• _Work order_
What you return must match the listing below character for character, minus any pictures.

--- Source material Enclosed Below ---

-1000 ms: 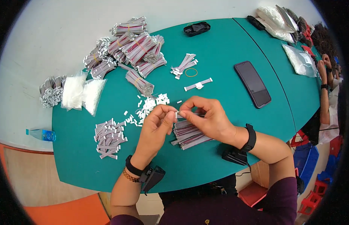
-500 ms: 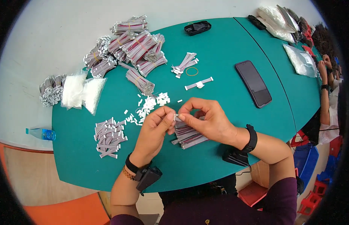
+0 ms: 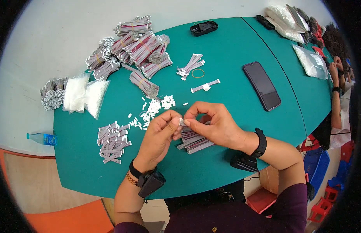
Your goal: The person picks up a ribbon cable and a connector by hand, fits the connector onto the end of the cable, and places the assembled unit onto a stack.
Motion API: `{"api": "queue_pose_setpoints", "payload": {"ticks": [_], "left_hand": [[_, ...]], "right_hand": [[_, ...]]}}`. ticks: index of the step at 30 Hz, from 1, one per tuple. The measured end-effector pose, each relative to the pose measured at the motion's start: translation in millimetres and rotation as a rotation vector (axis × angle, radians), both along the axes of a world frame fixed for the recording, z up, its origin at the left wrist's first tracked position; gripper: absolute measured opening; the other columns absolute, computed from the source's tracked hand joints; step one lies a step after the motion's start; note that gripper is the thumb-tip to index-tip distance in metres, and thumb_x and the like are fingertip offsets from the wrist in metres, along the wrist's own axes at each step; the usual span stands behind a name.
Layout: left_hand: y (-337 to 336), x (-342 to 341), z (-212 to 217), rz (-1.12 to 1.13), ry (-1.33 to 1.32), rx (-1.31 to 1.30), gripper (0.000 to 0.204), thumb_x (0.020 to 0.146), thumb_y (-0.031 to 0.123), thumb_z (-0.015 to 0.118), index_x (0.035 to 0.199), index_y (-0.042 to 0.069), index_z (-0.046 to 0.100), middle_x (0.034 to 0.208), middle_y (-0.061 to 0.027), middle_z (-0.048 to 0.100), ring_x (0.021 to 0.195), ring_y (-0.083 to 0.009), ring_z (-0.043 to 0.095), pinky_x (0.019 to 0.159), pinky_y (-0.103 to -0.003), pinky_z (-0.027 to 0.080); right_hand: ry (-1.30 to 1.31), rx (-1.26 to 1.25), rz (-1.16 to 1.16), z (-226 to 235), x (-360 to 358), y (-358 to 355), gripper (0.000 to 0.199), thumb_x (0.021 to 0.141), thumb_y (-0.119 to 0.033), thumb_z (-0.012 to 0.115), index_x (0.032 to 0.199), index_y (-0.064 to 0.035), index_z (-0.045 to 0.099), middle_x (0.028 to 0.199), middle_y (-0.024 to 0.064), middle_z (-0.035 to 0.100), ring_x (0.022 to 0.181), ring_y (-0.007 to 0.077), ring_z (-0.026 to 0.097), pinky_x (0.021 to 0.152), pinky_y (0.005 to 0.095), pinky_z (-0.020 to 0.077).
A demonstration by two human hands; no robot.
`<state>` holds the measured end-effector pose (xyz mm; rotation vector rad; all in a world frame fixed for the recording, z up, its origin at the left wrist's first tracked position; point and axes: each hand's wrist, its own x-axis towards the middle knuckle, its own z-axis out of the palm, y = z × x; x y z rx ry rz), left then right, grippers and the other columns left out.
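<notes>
My left hand and my right hand meet over the green table, both pinching one small grey strip with a white end piece between the fingertips. Under the hands lies a loose pile of grey strips. Small white connector pieces are scattered just beyond my left hand. A heap of finished short strips lies to the left.
Rubber-banded bundles of grey strips fill the far left. Two clear bags of white parts sit at the left edge. A black phone, an orange rubber band and a black case lie farther off. Another person's hand is at right.
Both hands stay together over the strip pile; the fingers have shifted slightly on the small strip. Nothing else on the table moved.
</notes>
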<state>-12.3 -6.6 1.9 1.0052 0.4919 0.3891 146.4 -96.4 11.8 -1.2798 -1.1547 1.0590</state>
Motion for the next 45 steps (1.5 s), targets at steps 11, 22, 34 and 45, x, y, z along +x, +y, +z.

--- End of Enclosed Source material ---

• _Response_
-1000 ms: 
-500 ms: 
+0 ms: 
Your goal: The person picks up a ribbon cable and a connector by hand, fits the connector onto the end of the cable, and places the assembled unit onto a stack.
Motion API: `{"api": "queue_pose_setpoints", "payload": {"ticks": [_], "left_hand": [[_, ...]], "right_hand": [[_, ...]]}}`. ticks: index of the step at 30 Hz, from 1, one per tuple. The measured end-effector pose, each relative to the pose measured at the motion's start: translation in millimetres and rotation as a rotation vector (axis × angle, radians), both along the axes of a world frame fixed for the recording, z up, its origin at the left wrist's first tracked position; gripper: absolute measured opening; the other columns absolute, computed from the source's tracked hand joints; step one lies a step after the motion's start; note that gripper is the thumb-tip to index-tip distance in metres, and thumb_x and the like are fingertip offsets from the wrist in metres, along the wrist's own axes at each step; the usual span stands behind a name.
Layout: left_hand: y (-337 to 336), x (-342 to 341), z (-212 to 217), rz (-1.12 to 1.13), ry (-1.33 to 1.32), rx (-1.31 to 1.30), gripper (0.000 to 0.204), thumb_x (0.020 to 0.146), thumb_y (-0.031 to 0.123), thumb_z (-0.015 to 0.118), index_x (0.035 to 0.199), index_y (-0.042 to 0.069), index_z (-0.046 to 0.100), middle_x (0.034 to 0.208), middle_y (-0.061 to 0.027), middle_z (-0.048 to 0.100), ring_x (0.021 to 0.195), ring_y (-0.083 to 0.009), ring_z (-0.043 to 0.095), pinky_x (0.019 to 0.159), pinky_y (-0.103 to -0.003), pinky_z (-0.027 to 0.080); right_hand: ry (-1.30 to 1.31), rx (-1.26 to 1.25), rz (-1.16 to 1.16), z (-226 to 235), x (-360 to 358), y (-358 to 355), gripper (0.000 to 0.199), thumb_x (0.021 to 0.141), thumb_y (-0.119 to 0.033), thumb_z (-0.012 to 0.115), index_x (0.032 to 0.199), index_y (-0.064 to 0.035), index_z (-0.045 to 0.099), middle_x (0.028 to 0.199), middle_y (-0.024 to 0.064), middle_z (-0.035 to 0.100), ring_x (0.022 to 0.181), ring_y (-0.007 to 0.077), ring_z (-0.026 to 0.097), pinky_x (0.021 to 0.152), pinky_y (0.005 to 0.095), pinky_z (-0.020 to 0.077).
A demonstration by two human hands; no robot.
`<state>` holds the measured end-effector pose (xyz mm; rotation vector rad; all in a world frame fixed for the recording, z up, its origin at the left wrist's first tracked position; point and axes: each hand's wrist, its own x-axis towards the middle knuckle, its own z-axis out of the palm, y = z × x; x y z rx ry rz), left then right, grippers and the other columns left out.
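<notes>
My left hand and my right hand meet over the green table, both pinching one small grey strip with a white end piece between the fingertips. Under the hands lies a loose pile of grey strips. Small white connector pieces are scattered just beyond my left hand. A heap of finished short strips lies to the left.
Rubber-banded bundles of grey strips fill the far left. Two clear bags of white parts sit at the left edge. A black phone, an orange rubber band and a black case lie farther off. Another person's hand is at right.
Both hands stay together over the strip pile; the fingers have shifted slightly on the small strip. Nothing else on the table moved.
</notes>
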<state>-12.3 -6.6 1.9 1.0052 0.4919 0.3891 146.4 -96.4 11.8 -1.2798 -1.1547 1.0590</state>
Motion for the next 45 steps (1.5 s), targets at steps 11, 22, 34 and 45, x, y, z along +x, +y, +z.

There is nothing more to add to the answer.